The functions performed at the Presentation layer of the OSI are:
- Protocol conversion
- Data translation.
- Data encryption and decryption
- Data compression
- Character set conversion
- Interpretation of graphics commands.
Data is translated at the Presentation layer when it is transmitted from the sender to the receiver. The application of the sender moves the data to the Presentation layer. The Presentation layer translates the data to a common format which can be read by both computers. When the data is received, the Presentation layer translates the data to a format which the application can read.

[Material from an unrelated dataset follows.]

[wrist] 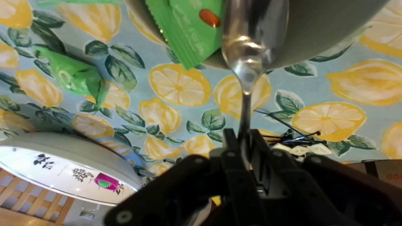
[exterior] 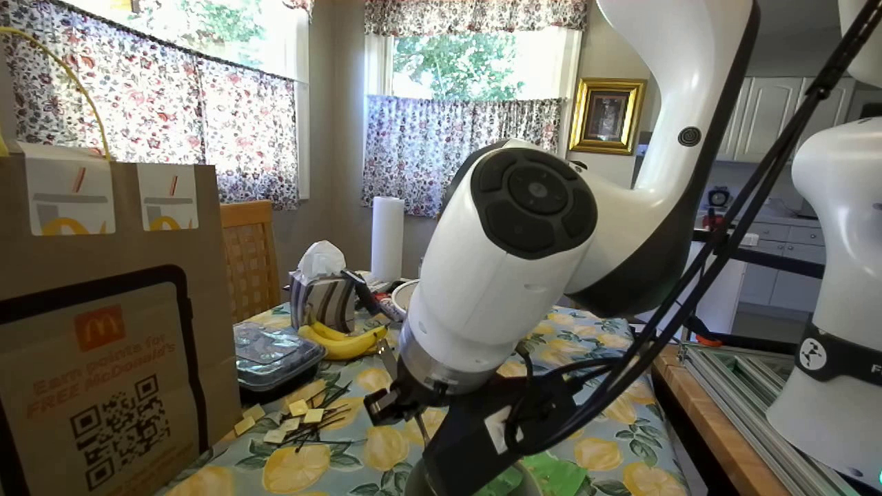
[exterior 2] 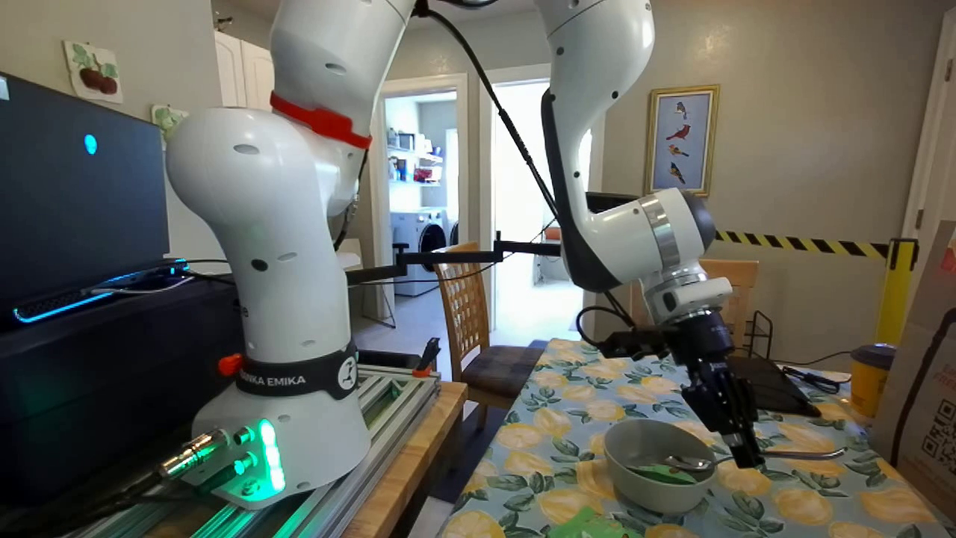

Gateway services also function at the Presentation layer. A gateway can be defined as a connection point between networks which run different systems and applications. Gateways are typically deployed through software. An example is Gateway Services for NetWare (GSNW).
Common gateways include:
- Gateways which cross platforms and file systems
- Systems Network Architecture (SNA) gateways enable PCs to communicate with mainframe computers.
- E-mail gateways enable data to be transmitted between different e-mail applications running the same protocol.
Layer 5 – Session
The Session Layer establishes process to process communications between two or more networked hosts. Under OSI, this layer is responsible for gracefully closing sessions (a property of TCP) and for session check pointing and recovery (not used in IP). It is used in applications that make use of remote procedure calls. The Session layer utilizes the virtual circuits created by the Transport layer to establish communication sessions.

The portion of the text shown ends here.